# Exercise goal
Go through the data and tally the lines that include "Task". The reply is that number alone.

# Data to examine
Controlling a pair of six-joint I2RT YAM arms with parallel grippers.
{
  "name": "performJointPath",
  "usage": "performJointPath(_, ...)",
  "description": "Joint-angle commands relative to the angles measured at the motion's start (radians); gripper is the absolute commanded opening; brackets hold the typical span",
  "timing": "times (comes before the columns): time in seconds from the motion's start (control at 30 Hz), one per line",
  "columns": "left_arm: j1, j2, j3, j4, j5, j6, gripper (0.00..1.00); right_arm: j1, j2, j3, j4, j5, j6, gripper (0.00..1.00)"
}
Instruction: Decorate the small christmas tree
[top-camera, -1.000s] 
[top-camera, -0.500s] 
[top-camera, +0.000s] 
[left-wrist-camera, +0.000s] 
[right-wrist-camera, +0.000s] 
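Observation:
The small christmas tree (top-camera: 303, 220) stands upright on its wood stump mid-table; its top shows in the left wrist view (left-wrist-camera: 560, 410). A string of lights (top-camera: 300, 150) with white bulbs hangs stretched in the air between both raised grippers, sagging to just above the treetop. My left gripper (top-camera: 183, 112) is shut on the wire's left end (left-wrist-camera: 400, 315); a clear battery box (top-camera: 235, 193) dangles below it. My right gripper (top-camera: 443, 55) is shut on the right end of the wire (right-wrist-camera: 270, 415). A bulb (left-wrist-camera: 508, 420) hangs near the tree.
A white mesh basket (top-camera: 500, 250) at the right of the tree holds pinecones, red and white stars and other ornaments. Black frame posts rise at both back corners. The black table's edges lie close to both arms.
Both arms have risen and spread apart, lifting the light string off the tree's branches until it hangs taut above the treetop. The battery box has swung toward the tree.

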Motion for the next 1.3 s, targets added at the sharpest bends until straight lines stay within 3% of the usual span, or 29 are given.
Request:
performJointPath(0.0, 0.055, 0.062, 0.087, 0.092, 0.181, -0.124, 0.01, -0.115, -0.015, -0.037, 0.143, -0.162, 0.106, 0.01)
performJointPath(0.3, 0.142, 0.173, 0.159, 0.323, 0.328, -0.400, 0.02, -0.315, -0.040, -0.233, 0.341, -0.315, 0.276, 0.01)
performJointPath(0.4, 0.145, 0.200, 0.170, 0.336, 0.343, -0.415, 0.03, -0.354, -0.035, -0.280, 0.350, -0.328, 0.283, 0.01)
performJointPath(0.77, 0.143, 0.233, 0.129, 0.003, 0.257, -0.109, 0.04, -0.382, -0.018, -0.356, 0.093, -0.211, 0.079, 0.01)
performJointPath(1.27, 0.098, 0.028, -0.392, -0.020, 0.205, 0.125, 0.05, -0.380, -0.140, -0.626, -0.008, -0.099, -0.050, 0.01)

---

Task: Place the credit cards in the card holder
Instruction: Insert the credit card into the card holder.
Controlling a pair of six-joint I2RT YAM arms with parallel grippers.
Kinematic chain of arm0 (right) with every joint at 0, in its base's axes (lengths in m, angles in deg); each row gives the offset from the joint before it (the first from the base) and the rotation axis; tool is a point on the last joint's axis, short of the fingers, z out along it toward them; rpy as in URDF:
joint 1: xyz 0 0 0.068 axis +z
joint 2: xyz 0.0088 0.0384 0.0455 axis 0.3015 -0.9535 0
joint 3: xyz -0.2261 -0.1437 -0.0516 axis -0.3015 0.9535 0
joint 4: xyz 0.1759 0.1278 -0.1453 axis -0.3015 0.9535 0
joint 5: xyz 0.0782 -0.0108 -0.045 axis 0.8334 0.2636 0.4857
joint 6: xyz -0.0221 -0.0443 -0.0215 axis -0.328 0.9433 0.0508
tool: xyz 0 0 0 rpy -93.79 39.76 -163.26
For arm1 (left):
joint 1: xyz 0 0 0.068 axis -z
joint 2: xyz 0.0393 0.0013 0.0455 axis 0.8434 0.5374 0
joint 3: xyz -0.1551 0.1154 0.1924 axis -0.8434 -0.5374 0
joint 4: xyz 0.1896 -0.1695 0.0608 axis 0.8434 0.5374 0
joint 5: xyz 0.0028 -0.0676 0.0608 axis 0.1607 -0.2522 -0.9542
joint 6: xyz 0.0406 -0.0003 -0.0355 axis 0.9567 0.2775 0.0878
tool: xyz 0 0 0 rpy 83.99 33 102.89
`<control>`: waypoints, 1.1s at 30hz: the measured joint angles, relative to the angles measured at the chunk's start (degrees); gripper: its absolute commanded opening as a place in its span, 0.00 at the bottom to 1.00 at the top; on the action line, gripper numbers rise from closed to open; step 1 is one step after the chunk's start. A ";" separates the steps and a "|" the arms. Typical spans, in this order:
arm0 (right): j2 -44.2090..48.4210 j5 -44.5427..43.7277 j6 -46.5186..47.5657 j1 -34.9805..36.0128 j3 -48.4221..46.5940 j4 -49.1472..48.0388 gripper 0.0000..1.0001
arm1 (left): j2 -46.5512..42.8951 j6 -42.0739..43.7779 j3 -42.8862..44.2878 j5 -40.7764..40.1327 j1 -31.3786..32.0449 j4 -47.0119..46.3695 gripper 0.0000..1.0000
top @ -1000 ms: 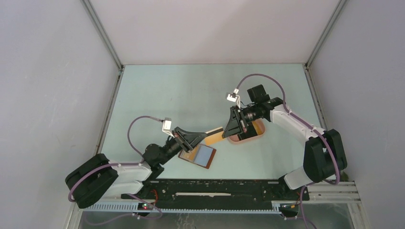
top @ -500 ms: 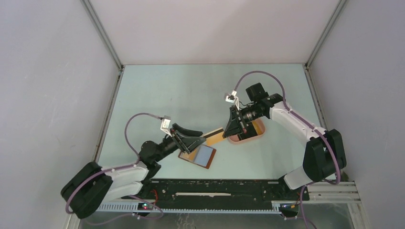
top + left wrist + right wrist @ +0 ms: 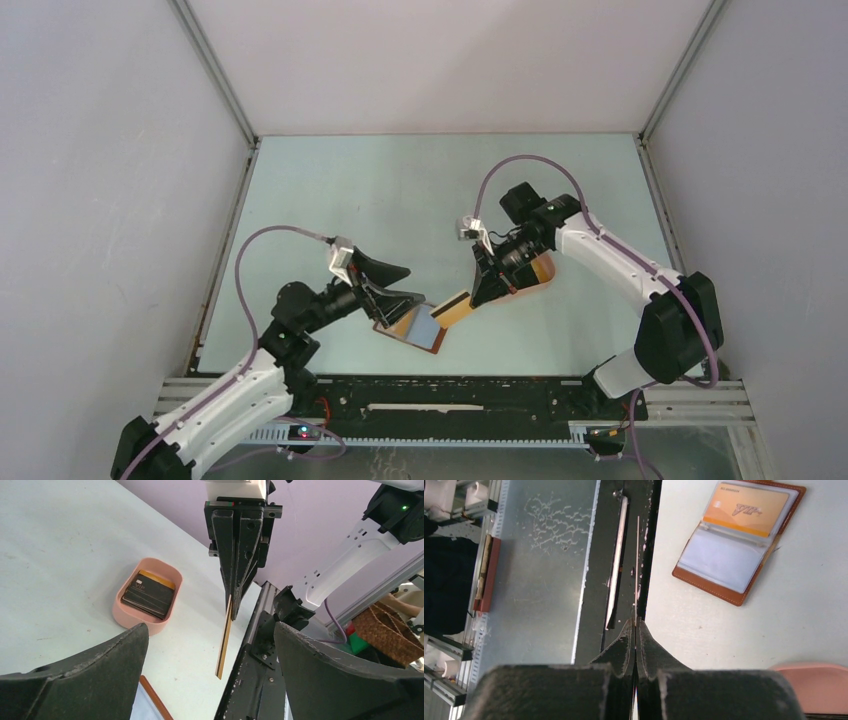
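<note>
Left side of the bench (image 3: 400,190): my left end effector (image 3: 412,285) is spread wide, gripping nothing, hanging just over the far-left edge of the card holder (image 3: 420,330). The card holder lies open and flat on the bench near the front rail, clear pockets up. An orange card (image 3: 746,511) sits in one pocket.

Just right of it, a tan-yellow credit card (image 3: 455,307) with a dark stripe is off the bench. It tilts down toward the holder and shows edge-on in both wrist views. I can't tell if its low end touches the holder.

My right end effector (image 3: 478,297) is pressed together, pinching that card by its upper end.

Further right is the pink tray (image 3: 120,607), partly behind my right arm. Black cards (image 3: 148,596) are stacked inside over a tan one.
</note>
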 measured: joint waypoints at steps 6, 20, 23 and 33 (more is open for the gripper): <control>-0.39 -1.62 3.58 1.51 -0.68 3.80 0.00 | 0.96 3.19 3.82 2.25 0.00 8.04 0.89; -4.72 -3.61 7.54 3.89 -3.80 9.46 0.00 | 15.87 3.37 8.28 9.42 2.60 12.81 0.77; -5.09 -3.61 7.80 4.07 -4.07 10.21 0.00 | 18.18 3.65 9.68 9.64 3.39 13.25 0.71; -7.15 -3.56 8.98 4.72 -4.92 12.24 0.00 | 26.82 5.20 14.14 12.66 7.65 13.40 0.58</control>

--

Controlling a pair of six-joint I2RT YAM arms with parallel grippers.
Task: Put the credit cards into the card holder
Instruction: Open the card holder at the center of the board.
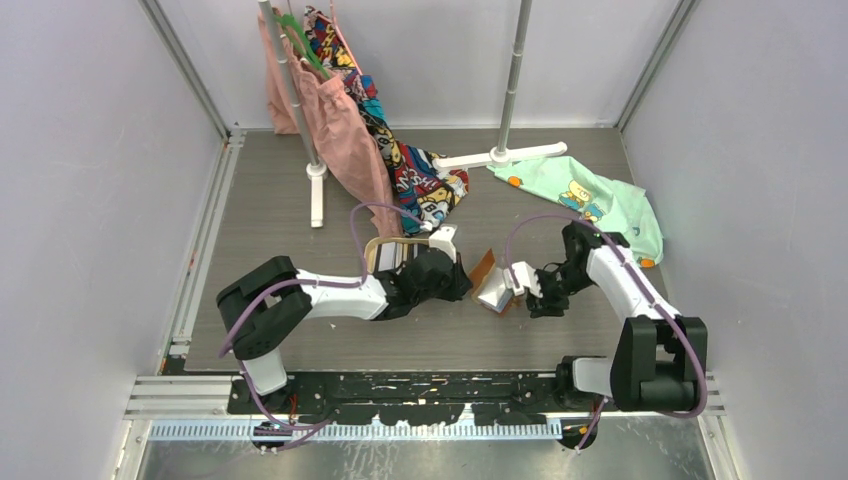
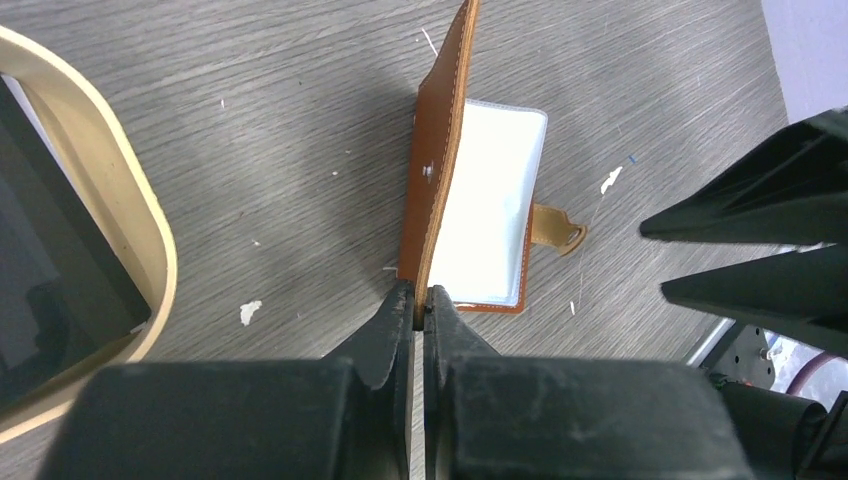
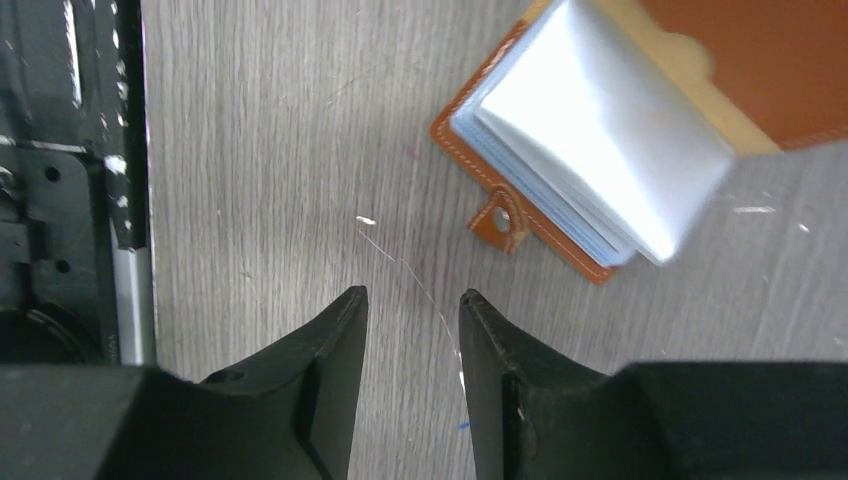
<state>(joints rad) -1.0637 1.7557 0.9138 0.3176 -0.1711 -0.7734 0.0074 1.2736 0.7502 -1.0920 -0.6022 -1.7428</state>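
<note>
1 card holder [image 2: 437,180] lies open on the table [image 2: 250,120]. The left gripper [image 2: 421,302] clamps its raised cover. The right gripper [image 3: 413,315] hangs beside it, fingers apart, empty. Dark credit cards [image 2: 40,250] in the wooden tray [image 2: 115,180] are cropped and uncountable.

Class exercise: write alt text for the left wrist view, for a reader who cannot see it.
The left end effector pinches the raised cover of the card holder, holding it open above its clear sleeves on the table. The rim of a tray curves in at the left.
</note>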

# Written solution
2